In “Just say no to a carbon tax”, Vance Ginn and Robert Murphy contend that market forces can adequately address climate change, but history shows that is not the case. The lessons of past environmental challenges are clear: Solving climate change will require regulation, and a carbon tax is a widely supported, market-oriented regulatory solution.
The reason market forces cannot solve a problem like climate change is well known to economists, and is often referred to as “the tragedy of the commons.” When every individual or company maximizes their own best interests (which we would expect in a market economy), a resource can become overused in a way that is detrimental to society as a whole. Past environmental challenges were characterized by the tragedy of the commons, and were not solved by market forces. It took cooperation (sometimes international) and intelligent regulation.
Water pollution is a good example. Our rivers and lakes were far more contaminated in the 1960’s and 1970’s than they are today. In fact, in 1969, the Cuyahoga River in Ohio caught fire because of the toxic, flammable liquids floating on its surface. Companies dumped hazardous waste into waterways because it was a cost-effective means of disposal. Market forces compelled companies to do this, because their competitors were doing the same thing. The problem was only addressed when Congress passed the Clean Water Act in 1972. The CWA prohibits dumping of harmful chemicals and waste into waterways and wetlands, and it worked — our rivers and lakes are far cleaner today than they were 50 years ago. Market forces did not accomplish that — effective regulation did.
Ozone depletion is another good example, and, like climate change, it has an international dimension. In the 1970’s and 1980’s, scientists learned that chlorofluorocarbons, or CFC’s (used in refrigeration and aerosols), and other industrial gases were harming the ozone layer, which in turn increased the amount of harmful UV radiation reaching the surface of the planet. This is a typical example of the tragedy of the commons: Companies used these chemicals because they were effective and affordable. Individual companies had no motivation to stop using them, and every reason to continue. But international agreements resulted in the banning of these harmful chemicals by 1996, and the ozone layer is slowly beginning to recover.
Like water pollution and ozone depletion, climate change also exhibits the traits of a tragedy of the commons: Individuals and companies, acting in their own economic interests, will use the lowest cost energy source available. Individually, these decisions are rational. But collectively they are destroying our commons, adding more and more greenhouse gases to our atmosphere every year. We have increased CO2 levels by over 40 percent in just the last 120 years, and have pushed temperatures up by 1 degree Celsius. At our current emissions rate, we are likely to exceed 2 degrees of warming within three or four decades.

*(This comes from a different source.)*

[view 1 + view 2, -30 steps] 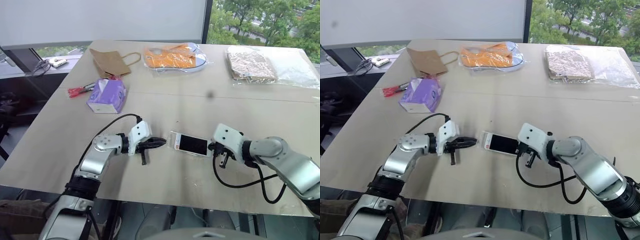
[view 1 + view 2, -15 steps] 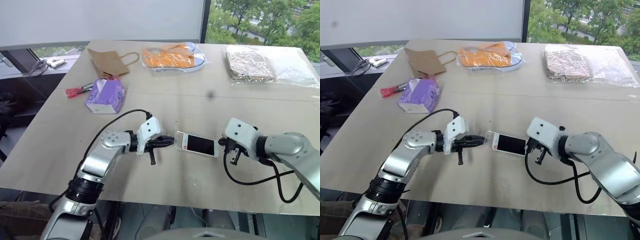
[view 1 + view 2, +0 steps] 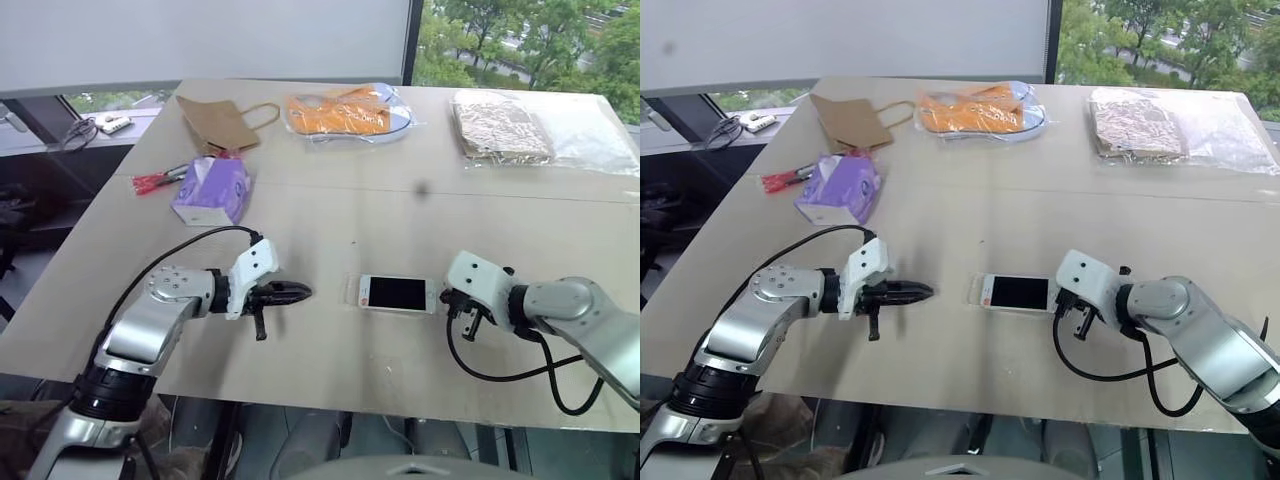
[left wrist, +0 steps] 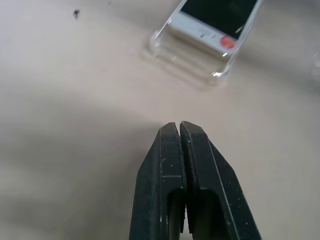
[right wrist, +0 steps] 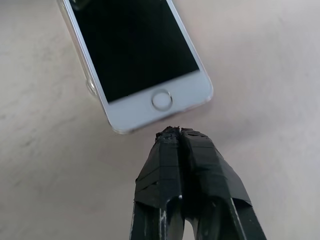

But there is good news: We have solved environmental commons tragedies before. And, we have a solid solution to the current one — a carbon tax, an economic mechanism that recognizes the very real cost involved when we emit CO2. The version proposed by Citizens’ Climate Lobby is designed to be revenue neutral. Economic analysis has shown that CCL’s plan will significantly reduce carbon emissions, and will benefit the economy because lower-income households stand to benefit from the dividend.
According to a March 2018 Gallup Survey, 62 percent of Americans believe government is doing too little to protect the environment, and 67 percent support controls on carbon emissions. A carbon tax is a market-oriented way to accomplish that, because it recognizes the real cost associated with emissions in market pricing decisions.
It is time to listen to science, economics, history and the majority of American citizens. We should recognize the tragedy that is climate change, acknowledge that market forces cannot and will not solve it, and implement a carbon tax.